A valve arrangement includes a changeover valve having a housing (7) with at least four connection pieces (8) connected to a heat pump and at least four additional connection pieces (9). At least two of the additional connection pieces are connected to a heat source and at least two of the additional connection pieces are connected to a heat sink. At least one valve body (10) is associated with a drive element for moving the valve body relative to the different connection pieces in the housing. A heat exchanger (2) is connected during heating operation to the source side of the heat pump, in which a flow direction reversal of the heat transfer medium can be generated when there is a changeover between heating operation and cooling operation.

Description

The present invention relates to a valve arrangement for operating a heat pump in different ways by means of changing over the heat flows according to the preamble of claim 1 as well as a method for operating a heat pump in different ways.
Buildings can be both heated and cooled by heat pumps. The changeover from the heating mode to the cooling mode of the building can be generated in different ways, but requires an active shift either inside the heat pump or outside the heat pump at the hydraulic connections. Only by means of this shift it is possible that, e.g. during cooling operation, heat can be withdrawn from the building, where before, during heating operation, heat was released.
In typical heat pump devices as well as in widespread air conditioners, which are designated for heating and cooling operation, the changeover takes place within the heat pump cycle. Thereby the heat pump changes the operating mode by turning the vaporizer into the condenser and the condenser into the vaporizer. This kind of changeover is not ideal and leads to efficiency losses in one of the two operating modes because the components vaporizer and condenser are not identical. Moreover, the cooling medium cycle becomes more complicated by additional valve equipment, which is necessary for the changeover.
Due to the mentioned disadvantages, it is desirable to use different possibilities for the changeover. A further possibility is leaving the heat pump cycle unchanged but interchanging the heat source and heat sink on installation side during the switching of an operating mode, e.g. from heating to the other mode, e.g. to cooling, as described in DE 2542728 A1, for instance. However, the mentioned interchange leads to a mixing of the media between heat source and sink. Therefore, the mentioned manner of outside changeover is only suitable, when the same medium is used on source and sink side. Thus, e.g. air-water and brine-water heat pumps, are excluded, unless additional heat exchangers are used, which prevent the mixing of the media.
Heat pump devices built nowadays are often operated with geothermal probes. Due to the natural temperature gradient prevailing in moderate climatic zones, it is interesting for the heating by means of heat pumps to use deep geothermal probes>300 m for efficiency reasons. For the nowadays standardly used U-shaped/double U-shaped tubular probes, the pressure loss for media circulation is considerable for such great depths.

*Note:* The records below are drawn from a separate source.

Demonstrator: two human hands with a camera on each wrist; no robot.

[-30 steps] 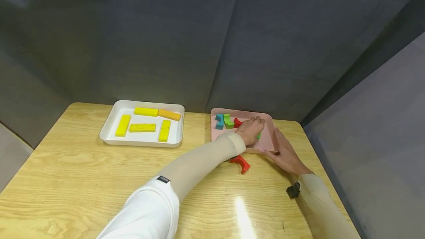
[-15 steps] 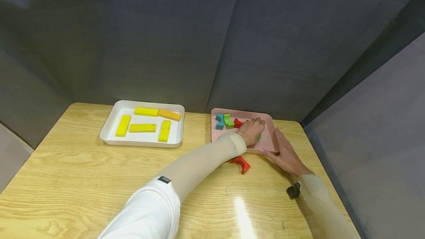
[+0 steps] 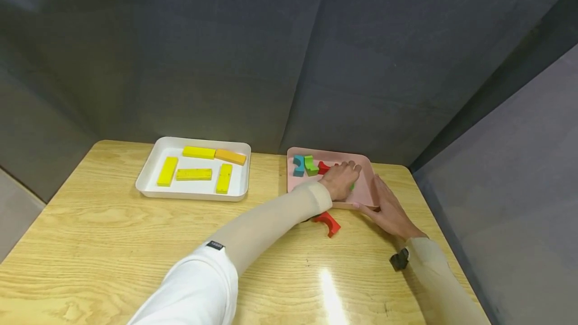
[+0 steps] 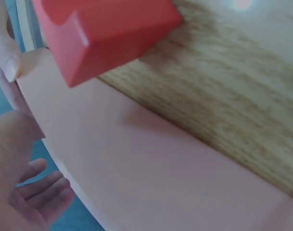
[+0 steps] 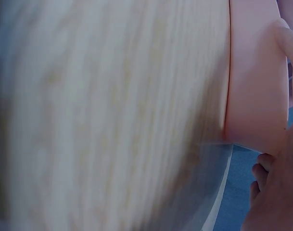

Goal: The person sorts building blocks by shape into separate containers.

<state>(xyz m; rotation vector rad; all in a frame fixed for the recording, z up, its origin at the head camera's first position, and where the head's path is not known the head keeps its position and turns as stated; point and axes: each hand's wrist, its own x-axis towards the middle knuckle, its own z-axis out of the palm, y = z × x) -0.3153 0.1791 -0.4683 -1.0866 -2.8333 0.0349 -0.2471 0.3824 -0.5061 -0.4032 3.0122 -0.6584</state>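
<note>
My left hand (image 3: 340,179) reaches into the pink tray (image 3: 291,189) with its fingers curled over a green block (image 3: 352,186). Only a sliver of that block shows beside the hand, and most of the grip is hidden. In the left wrist view, several curled fingers (image 4: 47,192) show behind the tray wall. My right hand (image 3: 390,212) holds the tray's front right corner, thumb along the front rim and fingers along the side. Left of the left hand lie a blue arch block (image 3: 298,165), a green arch block (image 3: 310,165) and a red block (image 3: 323,167).
A red arch block (image 3: 328,223) lies on the wooden table (image 3: 271,275) just in front of the pink tray, below the left wrist. To the left, a white tray (image 3: 180,194) holds several yellow blocks (image 3: 194,174) and an orange one (image 3: 231,156). Dark cloth stands behind.
My left hand shifts very slightly over the green block, and its forearm eases a little left. The right hand and both trays stay put.
</note>
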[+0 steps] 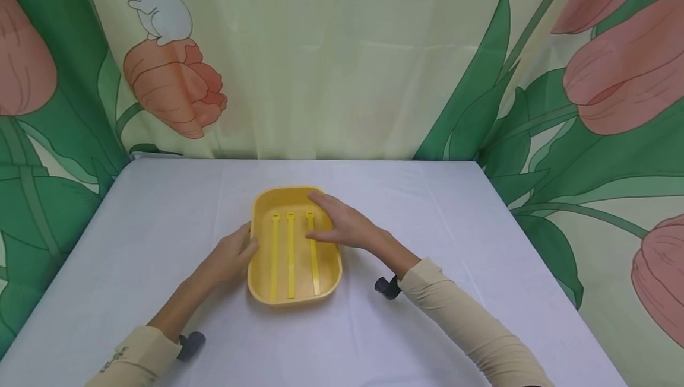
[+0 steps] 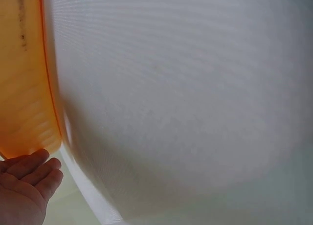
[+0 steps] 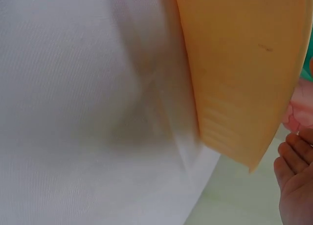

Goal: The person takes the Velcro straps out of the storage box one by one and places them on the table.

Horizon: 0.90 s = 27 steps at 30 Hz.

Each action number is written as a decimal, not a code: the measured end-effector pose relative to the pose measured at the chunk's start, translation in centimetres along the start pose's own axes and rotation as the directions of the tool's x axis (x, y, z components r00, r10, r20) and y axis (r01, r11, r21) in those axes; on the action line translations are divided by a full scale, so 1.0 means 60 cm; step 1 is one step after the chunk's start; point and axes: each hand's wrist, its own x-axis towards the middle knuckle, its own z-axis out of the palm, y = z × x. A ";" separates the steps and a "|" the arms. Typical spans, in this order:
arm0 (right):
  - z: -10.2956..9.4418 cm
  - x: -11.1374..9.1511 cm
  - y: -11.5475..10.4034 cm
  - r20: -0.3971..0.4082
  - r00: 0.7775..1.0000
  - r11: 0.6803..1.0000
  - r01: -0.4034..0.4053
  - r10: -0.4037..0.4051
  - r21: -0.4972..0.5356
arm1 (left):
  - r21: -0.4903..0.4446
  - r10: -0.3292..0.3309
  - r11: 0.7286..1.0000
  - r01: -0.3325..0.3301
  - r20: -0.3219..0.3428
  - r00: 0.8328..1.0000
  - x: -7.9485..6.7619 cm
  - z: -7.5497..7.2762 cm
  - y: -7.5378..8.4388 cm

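A yellow plastic tray point(image 1: 295, 196) with rounded corners sits on the white-covered table. Inside lie three yellow strips with small square heads that look like cable ties: a left one point(image 1: 275, 259), a middle one point(image 1: 291, 259) and a right one point(image 1: 314, 268), roughly parallel. My left hand point(image 1: 232, 254) holds the tray's left side, thumb over the rim and fingers along the outer wall. Over the tray's upper right part is my right hand point(image 1: 347, 222), thumb and fingers spread apart, with nothing between them. The right wrist view shows that hand point(image 3: 297, 178) beside the tray's outer wall point(image 3: 244, 88).
White cloth covers the table point(image 1: 427, 215), whose far edge meets a curtain point(image 1: 342, 66) printed with tulips and a white animal. A dark wrist camera point(image 1: 190, 345) hangs at the left cuff, another dark wrist camera point(image 1: 387, 287) at the right cuff.
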 end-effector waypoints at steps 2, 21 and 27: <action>0.002 0.001 -0.002 0.000 1.000 1.000 0.005 -0.005 -0.001 | -0.005 -0.006 1.000 0.006 0.006 1.000 0.001 0.001 0.000; 0.020 0.024 -0.022 0.071 0.996 0.997 0.040 -0.044 0.063 | -0.027 -0.054 0.998 0.055 0.020 0.998 0.004 0.000 0.001; 0.028 0.032 -0.028 0.090 0.994 0.996 0.052 -0.058 0.068 | -0.026 -0.067 0.997 0.068 0.031 0.997 0.003 -0.002 -0.001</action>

Moreover, for this type of probe, a thermal short-circuit occurs so that the potential of deep geothermal probe drills cannot be used to full capacity. As alternative probe types, e.g. so-called coaxial geothermal probes may be appropriate. In such probes the heat transfer medium flows through both an external tube and an internal, ideally thermally isolated, central tube with a smaller diameter. For better usage of the potential of high temperatures during heating operation of the heat pump, the de-heated heat transfer medium flows in the geothermal probe inside the external tube into the depth and is warmed up continually. At the end of the geothermal probe the maximum temperature is reached and the heat transfer medium flows inside the internal central tube back to the heat pump. During cooling operation of the heat pump, heat source and sink are interchanged and the flow direction in the geothermal probe is reversed. Thereby, the heat to be led away from the condenser of the heat pump is returned at maximum temperature and at the deepest point of the geothermal probe to earth and stored there effectively. The warmed-up heat transfer medium thus flows downwards inside the central tube and backwards inside the external tube. The flow direction reversal of the heat exchanger connected during heating operation to the source side of the heat pump during a changeover between heating operation and cooling operation is subsequently explained in more detail in connection with FIG. 1.

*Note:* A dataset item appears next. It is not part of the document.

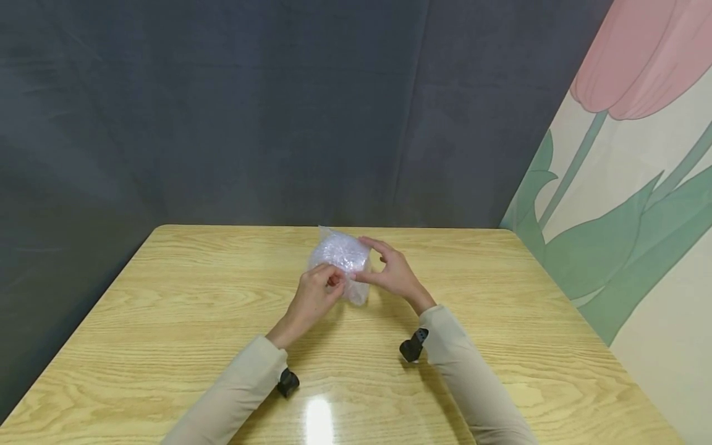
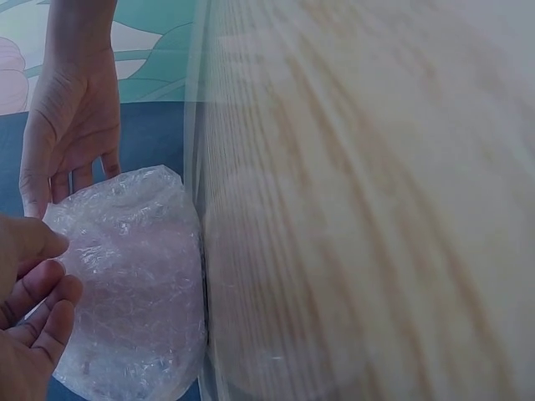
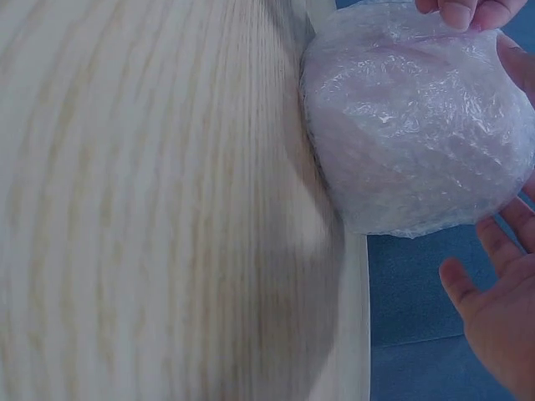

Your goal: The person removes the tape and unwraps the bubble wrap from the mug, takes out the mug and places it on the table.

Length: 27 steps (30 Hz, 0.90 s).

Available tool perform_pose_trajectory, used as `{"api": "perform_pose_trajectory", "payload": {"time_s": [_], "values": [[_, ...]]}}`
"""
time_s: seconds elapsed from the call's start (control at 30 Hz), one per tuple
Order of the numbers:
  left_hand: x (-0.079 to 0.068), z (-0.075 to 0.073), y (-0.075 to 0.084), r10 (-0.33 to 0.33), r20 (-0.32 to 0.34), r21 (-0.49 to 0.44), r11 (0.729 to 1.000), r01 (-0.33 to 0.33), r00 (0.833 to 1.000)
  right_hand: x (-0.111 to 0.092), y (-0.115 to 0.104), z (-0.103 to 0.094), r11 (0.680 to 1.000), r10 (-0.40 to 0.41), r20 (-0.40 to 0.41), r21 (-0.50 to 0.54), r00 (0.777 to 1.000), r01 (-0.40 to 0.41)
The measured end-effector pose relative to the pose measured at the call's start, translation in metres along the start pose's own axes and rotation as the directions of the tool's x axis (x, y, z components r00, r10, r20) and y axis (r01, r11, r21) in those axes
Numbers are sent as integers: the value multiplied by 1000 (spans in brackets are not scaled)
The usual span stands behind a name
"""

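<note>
Across the top of the frame hangs a dark blue-grey cloth curtain, above a pale yellow wood-grain table filling the lower half. At the upper right stands a cream wall painted with a pink tulip. Two beige-sleeved arms reach up from the bottom edge and converge near the centre. There sits a rounded bundle of clear bubble wrap, faintly pinkish inside; whether it rests on the wood or is lifted is hard to tell. The right hand spans its right side, thumb and fingers spread wide apart, tips touching the wrap. The left hand bends inward, thumb and curled fingertips together, pinching the wrap's near edge. Small black wrist cameras sit at both cuffs.
</note>
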<state>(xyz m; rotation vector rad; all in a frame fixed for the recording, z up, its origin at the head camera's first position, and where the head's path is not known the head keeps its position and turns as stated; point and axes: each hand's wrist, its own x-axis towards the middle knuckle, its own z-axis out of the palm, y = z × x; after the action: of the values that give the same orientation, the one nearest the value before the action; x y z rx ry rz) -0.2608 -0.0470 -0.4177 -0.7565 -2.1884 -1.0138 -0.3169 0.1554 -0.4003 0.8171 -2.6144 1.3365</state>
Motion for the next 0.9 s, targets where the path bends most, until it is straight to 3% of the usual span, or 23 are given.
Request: {"api": "perform_pose_trajectory", "payload": {"time_s": [0.77,0.9], "values": [[-3,0,-2,13,17,1,1000,-13,1000,-1,1,6,994,47,-31,105,998,-43],[-4,0,-1,3,33,16,1000,-4,999,-5,-12,2,993,50,-23,107,998,-48]]}}
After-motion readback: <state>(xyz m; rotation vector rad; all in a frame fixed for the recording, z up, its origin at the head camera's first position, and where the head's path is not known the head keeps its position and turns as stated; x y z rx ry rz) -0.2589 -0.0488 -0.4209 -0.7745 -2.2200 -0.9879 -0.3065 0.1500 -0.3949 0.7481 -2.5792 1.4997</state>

The changeover of the heat flows on the installation side, instead of the cooling medium changeover in the heat pump, is nowadays applied only rarely and with valve types (4-way, 3-way, stop valve, etc.) available today, such changeover manners result in an extensive hydraulic system with at least 2 single valves for simple changing over heating/cooling, at least 3 valves for changing over including flow direction reversal of the geothermal probe and a high number of connections, which come along with high installation expenses and corresponding costs. The increased material and installation expense for implementing the outer changeover and the additional flow direction reversal limit the spreading of this solution. For this reason, there is a need for technical solutions for changing over the heat flows including flow direction reversal, which solutions are simple and come along with a reduced material and installation expense.
A possible solution, such as described in EP 0 967 447 A1, causes the interchange of heat source and sink with one single valve, but does not cause a flow direction reversal in a, e.g. connected coaxial geothermal probe. Therefore, it is an objective of the present invention to propose a possibility for changing over the heat flows with a flow direction reversal in a heat exchanger connected during heating operation to the source side of the heat pump, such as a geothermal probe, and which solution is simple and possible with a reduced material and installation expense.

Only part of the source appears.